En todos estos años el tango tiene una brillante historia de auges limitados y declives relativos y una continuada vida a lo largo de la cual se ha desarrollado tanto el baile como la música hasta llegar a un nivel de sofisticación y depuración que dejan a las claras la madurez de esta manifestación que vive ya en las primeros décadas de su segundo siglo de vida.


Vivimos en tango

Aunque no seamos conscientes de ello, vivimos en tango.

En el habla cotidiana utilizamos frases sin darnos cuenta que son fragmentos de tangos.

Por ejemplo, para decir “que me contás”, decimos “que me Contursi” y estamos así mencionando el apellido de dos grandes letristas, Pascual y José María, padre e hijo, uno el inventor del tango canción, y el otro el más romántico poeta tanguero.

Preguntamos “¿Cómo andás?, y si la respuesta es “en la lucha” invariablemente uno agrega “que es cruel y es mucha”, expresión del tango Uno.

Alguien dice “El que no llora no mama” y alguien contesta “y el que no afana es un gil”. Cambalache.

Y del mismo tango “que falta de respeto”, “que atropello a la razón”.

Cuando alentamos a la selección y entonamos el clásico “uruguayos campeones, de américa y el mundo” estamos cantando una música que originalmente fue un tango, y que Canaro, su autor, tituló La Brisa.

En el barrio se escucha “que haces, tres veces que hacés”, frase que pertenece a la milonga Tortazos, que cantó Gardel.

Y también en el medio de los festejos del año nuevo, alguien se acuerda de Gardel cuando dice casi con resignación “un año más que importa”.

Ni que hablar que si sos el mejor o te va bien en algo “Sos Gardel”, y si la suerte o el bienestar es aún mayor “sos Gardel, Lepera y todos los guitarristas”.


El tango siempre ha sido cosa de jóvenes

El tango siempre ha sido cosa de jóvenes, aunque en mas de una ocasión uno ha escuchado otra cosa.
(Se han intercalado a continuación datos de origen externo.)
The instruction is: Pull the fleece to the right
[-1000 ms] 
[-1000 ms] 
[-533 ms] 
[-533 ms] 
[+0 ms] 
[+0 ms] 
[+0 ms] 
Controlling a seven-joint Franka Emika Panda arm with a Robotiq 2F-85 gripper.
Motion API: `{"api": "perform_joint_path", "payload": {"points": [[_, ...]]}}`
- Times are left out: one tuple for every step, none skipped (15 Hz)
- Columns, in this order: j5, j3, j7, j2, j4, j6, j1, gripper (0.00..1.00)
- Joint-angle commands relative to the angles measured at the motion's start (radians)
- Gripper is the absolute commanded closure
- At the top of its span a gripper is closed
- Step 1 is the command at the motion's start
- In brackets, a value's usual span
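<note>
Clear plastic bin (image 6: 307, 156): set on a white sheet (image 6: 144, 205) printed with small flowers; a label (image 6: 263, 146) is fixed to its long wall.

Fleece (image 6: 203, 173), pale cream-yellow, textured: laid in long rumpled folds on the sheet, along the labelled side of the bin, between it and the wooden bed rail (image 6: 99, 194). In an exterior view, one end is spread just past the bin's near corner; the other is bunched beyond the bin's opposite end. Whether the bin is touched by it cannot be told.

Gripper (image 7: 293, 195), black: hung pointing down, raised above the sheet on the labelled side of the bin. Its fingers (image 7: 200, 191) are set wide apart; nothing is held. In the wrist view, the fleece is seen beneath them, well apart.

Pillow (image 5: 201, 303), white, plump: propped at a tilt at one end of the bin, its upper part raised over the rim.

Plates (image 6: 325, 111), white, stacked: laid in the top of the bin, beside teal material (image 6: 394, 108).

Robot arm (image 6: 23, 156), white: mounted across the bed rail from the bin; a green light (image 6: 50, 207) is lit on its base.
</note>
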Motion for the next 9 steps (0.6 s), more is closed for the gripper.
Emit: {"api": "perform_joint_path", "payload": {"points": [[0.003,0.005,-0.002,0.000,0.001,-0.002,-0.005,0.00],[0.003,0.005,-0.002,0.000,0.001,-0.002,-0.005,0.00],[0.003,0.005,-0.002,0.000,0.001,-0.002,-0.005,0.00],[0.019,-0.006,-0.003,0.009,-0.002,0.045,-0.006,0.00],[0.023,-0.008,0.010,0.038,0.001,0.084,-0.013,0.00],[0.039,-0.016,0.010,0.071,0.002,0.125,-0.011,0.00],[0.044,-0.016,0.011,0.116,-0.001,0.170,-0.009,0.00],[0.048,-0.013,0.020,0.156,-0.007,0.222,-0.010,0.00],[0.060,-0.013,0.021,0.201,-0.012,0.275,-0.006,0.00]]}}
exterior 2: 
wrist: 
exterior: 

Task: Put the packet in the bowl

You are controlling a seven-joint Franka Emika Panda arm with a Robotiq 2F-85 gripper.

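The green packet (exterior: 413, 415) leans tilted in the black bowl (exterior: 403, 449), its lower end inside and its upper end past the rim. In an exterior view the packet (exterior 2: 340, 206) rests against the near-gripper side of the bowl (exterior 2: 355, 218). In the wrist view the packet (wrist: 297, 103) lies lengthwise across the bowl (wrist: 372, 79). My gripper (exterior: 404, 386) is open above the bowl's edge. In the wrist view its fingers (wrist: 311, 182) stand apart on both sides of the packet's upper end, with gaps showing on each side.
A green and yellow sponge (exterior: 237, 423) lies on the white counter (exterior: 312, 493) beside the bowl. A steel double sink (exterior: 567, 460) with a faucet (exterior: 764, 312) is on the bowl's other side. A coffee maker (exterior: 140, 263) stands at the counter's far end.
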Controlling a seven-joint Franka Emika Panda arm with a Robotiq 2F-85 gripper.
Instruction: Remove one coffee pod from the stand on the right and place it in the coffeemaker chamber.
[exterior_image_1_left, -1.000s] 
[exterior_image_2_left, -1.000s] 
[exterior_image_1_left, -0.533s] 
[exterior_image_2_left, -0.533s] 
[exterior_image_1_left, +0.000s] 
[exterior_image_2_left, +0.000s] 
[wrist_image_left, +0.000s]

Pongamos algunos ejemplos.

28 años de edad tenía Horacio ‘Pintin’ Castellanos cuando compuso su tango La Puñalada, luego convertido en milonga, en la más chispeante milonga.

14 años de edad tenía Rosita Melo cuando escribió Desde el alma, el más hermoso vals.

17 años de edad tenía Gerardo Matos Rodríguez ‘Becho’ cuando creó La Cumparsita, el más famoso de todos los tangos.

21 tenía Sosa cuando grabó su primer disco. Y Gardel 31 cuando se animó a cantar en público por primera vez un tango.

Todos uruguayos.
Jovenes uruguayos.


El tango está de vuelta

Hay quienes creen que el tango es viejo porque muchas de las melodías y de las orquestas con las que hoy se baila fueron creadas en la década del 40.

Pero en cambio nadie dice que es viejo o que está fuera de moda usar jeans porque hayan comenzado a ser populares en el 50.

A nadie se le ocurre pensar que el transistor, la trajeta de crédito, el perro Snoopy, Daniel el travieso o Godzilla hayan quedado obsoletos porque fueran creados hace medio siglo.

Que veinte años no es nada, cantó Gardel. Y tenía razón. Ni 20, ni 50. Por eso seguimos festejando el triunfo de Uruguay en Maracaná. Por eso seguimos escuchando los tangos creados en aquellos años. Por eso nos sigue emocionando La Cumparsita.